“Where is she?” Honor’s mother said hoarsely, tears streaming down her cheeks.
“Is she all right?” her father demanded. “Why isn’t she here? Why are you here and not her? What aren’t you telling us? Is she hurt?”
“Why the hell weren’t we informed before now?” Brad bit out angrily, his eyes ablaze with relief but also suspicion.
Kyle held his hands up to silence the torrent of conversation.
“I need you to listen to everything I have to tell you. It’s very important and it’s why I arrived first. She’s on her way here now. She’s not very far out, but I needed to come ahead to . . . prepare you.”
“Prepare us?” Honor’s mother whispered, her voice thick with tears, and now fear.
Sensing the importance of what Kyle had to say, everyone went silent and leaned forward, concern etched into their every feature.
Kyle gave them the details—most of them—of Honor’s escape and recapture. He gave an accounting of everything that had happened. Except anything relating to Hancock. Hancock was Honor’s to either reveal or not, but he’d not take that choice from her.
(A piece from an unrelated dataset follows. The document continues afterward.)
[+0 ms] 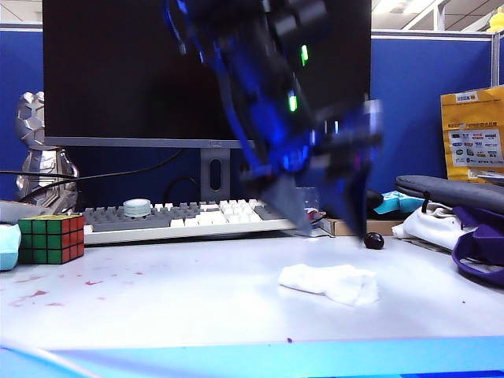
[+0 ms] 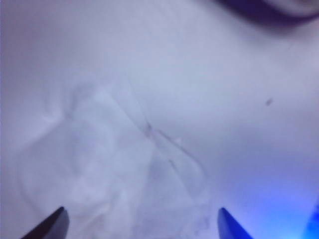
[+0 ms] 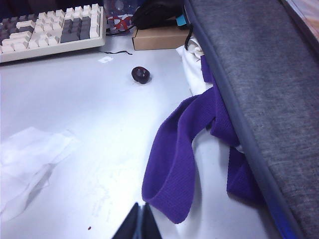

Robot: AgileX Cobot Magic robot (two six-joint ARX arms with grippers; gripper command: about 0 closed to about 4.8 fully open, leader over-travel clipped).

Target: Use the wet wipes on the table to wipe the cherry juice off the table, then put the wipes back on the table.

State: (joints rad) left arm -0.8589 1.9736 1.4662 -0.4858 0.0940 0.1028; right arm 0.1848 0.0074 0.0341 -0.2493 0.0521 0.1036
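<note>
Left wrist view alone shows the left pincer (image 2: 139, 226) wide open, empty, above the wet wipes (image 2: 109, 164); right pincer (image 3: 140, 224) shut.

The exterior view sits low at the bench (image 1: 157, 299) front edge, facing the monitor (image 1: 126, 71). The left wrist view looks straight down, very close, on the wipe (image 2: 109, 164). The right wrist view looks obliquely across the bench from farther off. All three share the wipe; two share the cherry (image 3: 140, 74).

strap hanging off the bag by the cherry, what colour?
Purple strap, a knit-looking loop beside the grey bag. Right wrist view shows it best.
</note>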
“I had to force an IV on her while we waited until it was safe to reunite you with her. She gave up,” Kyle said in a pained voice. “She was fierce. Brave. Courageous. I’ve never met her equal. But in the end, it was simply too much. Too much pain and torture and worse, the final loss of hope that had kept her sustained for so long. She doesn’t believe I’m telling her the truth, that she’s free. She believes me to be taunting her—psychological torture—delaying her eventual physical torture and death that she’d come to accept. She’s broken, ma’am,” he said to her mother.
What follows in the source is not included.